I use Safari exclusively and I'm at 1.58 TB read and 1 TB written after 37 days. Granted I haven't done much "real work" recently, and I'm on an i9 with 16 GB of RAM, not an M1, but it's still another data point for you.
Just basic math, 1 TB/37 days = 0.027 TB/day or 27 GB/day or 9.9 TB per year. Intel or M1, that isn't concerning at all.
 
I want a 14 inch MacBook air with the design language of the iMac (white bezel, colors, but black keyboard) and a iMac 27-32 with more muted colors and a black bezel. That's the dream team right there.
 
Yeah and the fact that Safari places closed tabs in cache when you close them and will not clear them until the system deems it necessary or you manually Empty Cache in the Develop menu. If we use less than 30 tabs, it won't be a problem (despite Apple showing that Mac can handle 100 tabs from the Spring event) for majority of users.

I have set up an App keyboard shortcut to Empty Caches in Safari. I use this shortcut when I am closing over 20+ tabs from research.

I dislike how Apple removed Disable Caching from the Develop Menu and the fact that Safari is so integrated in the system that it's hard to disable its caching from the source (even locking Safari's folders in Library does not appear to do anything).

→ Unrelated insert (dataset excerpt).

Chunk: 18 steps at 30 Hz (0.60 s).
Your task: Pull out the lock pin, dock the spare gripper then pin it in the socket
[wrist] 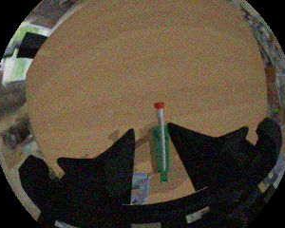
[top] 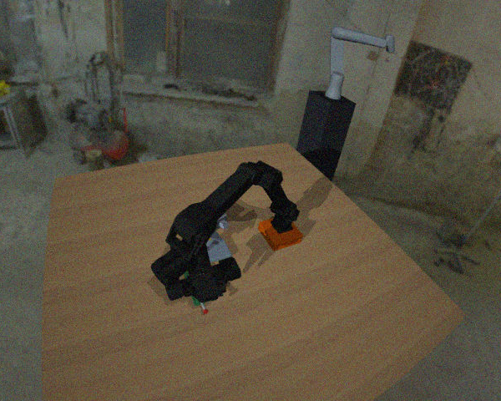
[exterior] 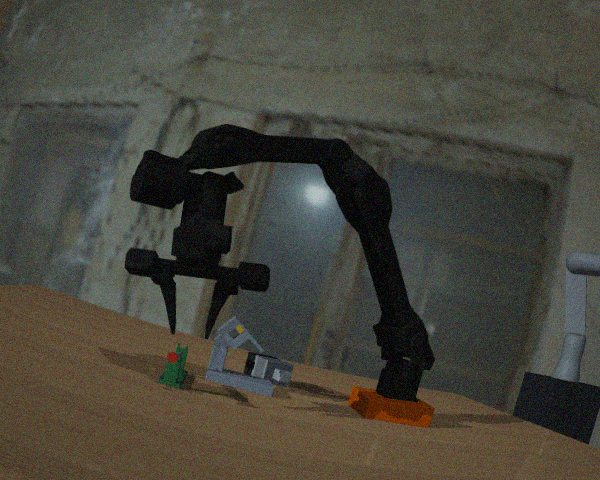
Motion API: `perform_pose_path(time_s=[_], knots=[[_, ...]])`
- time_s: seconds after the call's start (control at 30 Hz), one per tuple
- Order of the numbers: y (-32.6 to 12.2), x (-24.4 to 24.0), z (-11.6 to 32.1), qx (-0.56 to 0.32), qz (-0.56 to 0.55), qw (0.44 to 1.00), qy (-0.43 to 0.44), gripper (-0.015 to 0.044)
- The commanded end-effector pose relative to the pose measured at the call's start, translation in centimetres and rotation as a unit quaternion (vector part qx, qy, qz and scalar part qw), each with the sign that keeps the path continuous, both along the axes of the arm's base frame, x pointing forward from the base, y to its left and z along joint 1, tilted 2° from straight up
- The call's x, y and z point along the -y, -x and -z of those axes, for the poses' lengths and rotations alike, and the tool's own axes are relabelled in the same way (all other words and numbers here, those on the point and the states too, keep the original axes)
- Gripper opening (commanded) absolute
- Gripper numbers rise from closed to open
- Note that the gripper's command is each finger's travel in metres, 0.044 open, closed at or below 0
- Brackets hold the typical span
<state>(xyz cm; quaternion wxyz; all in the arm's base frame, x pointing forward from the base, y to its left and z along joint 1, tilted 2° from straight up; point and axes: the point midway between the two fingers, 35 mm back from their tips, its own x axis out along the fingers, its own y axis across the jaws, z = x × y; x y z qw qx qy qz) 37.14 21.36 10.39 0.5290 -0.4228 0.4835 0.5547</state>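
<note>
The surface (top: 328,302) (exterior: 83,423) (wrist: 133,62) is a broad wood-grained top in warm brown, its grain running in soft bands. In the top view its far edge runs in front of the window wall, and its right side slants out to a corner. Toward the far right part sits an orange base block (top: 280,241) (exterior: 365,405), flat on the wood. Left of it in the exterior view, and apart from it, lies the flat grey-blue foot of the mount (exterior: 241,383). Farther left, separate from the mount, stands a small green holder (exterior: 172,374) (wrist: 159,149). Shadows fall across the grain around these.
</note>
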Motion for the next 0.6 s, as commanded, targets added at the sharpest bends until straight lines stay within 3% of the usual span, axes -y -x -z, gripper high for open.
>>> perform_pose_path(time_s=[0.0,0.1,0.27,0.47,0.57], knots=[[0.1,0.0,-1.1,0.000,0.000,1.000,0.000,0.0200],[0.2,0.1,-1.8,-0.002,0.000,1.000,0.001,0.0200],[0.1,0.1,-1.0,-0.003,0.000,1.000,0.001,0.0331],[-0.3,5.5,-6.0,0.063,0.001,0.998,0.022,0.0180],[-0.3,6.3,-6.7,0.073,0.002,0.997,0.027,0.0180]])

For privacy, try using Brave or Vivaldi. They are based on Chromium engine, yes, but they do not have any of Google's invasiveness. You can also use Ungoogled Chromium. FireFox is a good choice too.

Well I see pros and cons.

Going to a web site and the OS well caches it well saves much of it than you go back to web site it loads faster because you did not clear out cache folder.

Also you may accidentally close a tab.

So dumping every time you close tab may not be best option
 
Well I see pros and cons.

Going to a web site and the OS well caches it well saves much of it than you go back to web site it loads faster because you did not clear out cache folder.

Also you may accidentally close a tab.

So dumping every time you close tab may not be best option
You're right!

I don't do the shortcut every single time per se, just when I close a huge load of tabs (20+) at a single time. If I'm just casually browsing the webpage and consuming media, I only ever have 5-6 tabs open at the same time. I don't do the shortcut in this use case.

My internet speed isn't lacking, so even if caches are emptied, it takes only a second to reload the website. This is not of concern. But I guess it'll benefit those whose internet speeds aren't fast or stable.